Aquí reside la tragedia mayor: Castillo tiene 30 años de experiencia en radio, domina el instrumento de la emoción. Y, sin embargo, ofrece solo ruido, no hay ideas. Su discurso fue un torbellino de buenas intenciones que no tocó tierra en ninguna idea. Es la política como puro significante vacío (Zizek), donde la vibración reemplaza al contenido, donde las lágrimas suplen a las neuronas. La emoción moviliza, pero no gobierna. Gobernar exige razón estratégica, planos matriciales, capacidad de ejecución. De lo que se vio, solo hay energía desbocada, un entusiasmo que, sin conducción, deviene en autodestrucción. Es peligroso. Un pueblo no se gobierna con pathos; se gobierna con logos.

 

PROGNOSIS: YACUIBA ANTE LA ENCRUCIJADA

 

Las señales son tan claras como graves: Castillo ofrece más de lo mismo. Un programa de estancamiento activo. Promete avanzar y su primera acción es un pacto con los guardianes del statu quo.
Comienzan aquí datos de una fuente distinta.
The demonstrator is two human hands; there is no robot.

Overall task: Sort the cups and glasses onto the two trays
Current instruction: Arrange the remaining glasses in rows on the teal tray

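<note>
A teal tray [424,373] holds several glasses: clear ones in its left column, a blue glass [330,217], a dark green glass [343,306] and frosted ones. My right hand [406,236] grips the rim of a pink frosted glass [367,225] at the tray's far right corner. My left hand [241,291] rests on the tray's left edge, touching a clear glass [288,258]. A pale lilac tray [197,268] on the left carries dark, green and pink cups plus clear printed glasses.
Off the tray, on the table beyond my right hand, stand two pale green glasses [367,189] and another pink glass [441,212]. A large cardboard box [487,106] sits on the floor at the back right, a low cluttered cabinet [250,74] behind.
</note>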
Es el freno de mano a la modernización, el cangrejismo político: mucho movimiento para no salir del hoyo.

 

¿Hay esperanza? La política es el reino de lo contingente. Un milagro podría ocurrir: que Castillo despierte, despida a los asesores del cuoteo y abrace un proyecto de ciudad. Pero la metáfora es brutal: una planta de papaya no dará sandías. La estructura de su campaña -improvisada, clientelar, cortoplacista- anuncia la estructura de su gobierno.

 

Yacuiba se juega su destino en esta elección. Puede optar por la prehistoria política de Castillo -el reparto, el gremialismo, el espectáculo vacío- o puede exigir una opción que entienda que gobernar en el siglo XXI es otra cosa. Es administrar complejidad, liberar mercados estrangulados, digitalizar servicios, pensar en megaproyectos que trasciendan ciclos electorales. El proyecto de La Yacuiba del Siglo XXI, hoy postergado por mi exclusión y por la miopía de los que llegan, sigue en stand by. La pregunta que late es: ¿Yacuiba aceptará seguir siendo administrada como una hacienda gremial, o despertará para exigir ser gobernada como una ciudad del futuro?

 

El tiempo, como el desarrollo, no espera a quienes confunden la política con el reparto de cargos.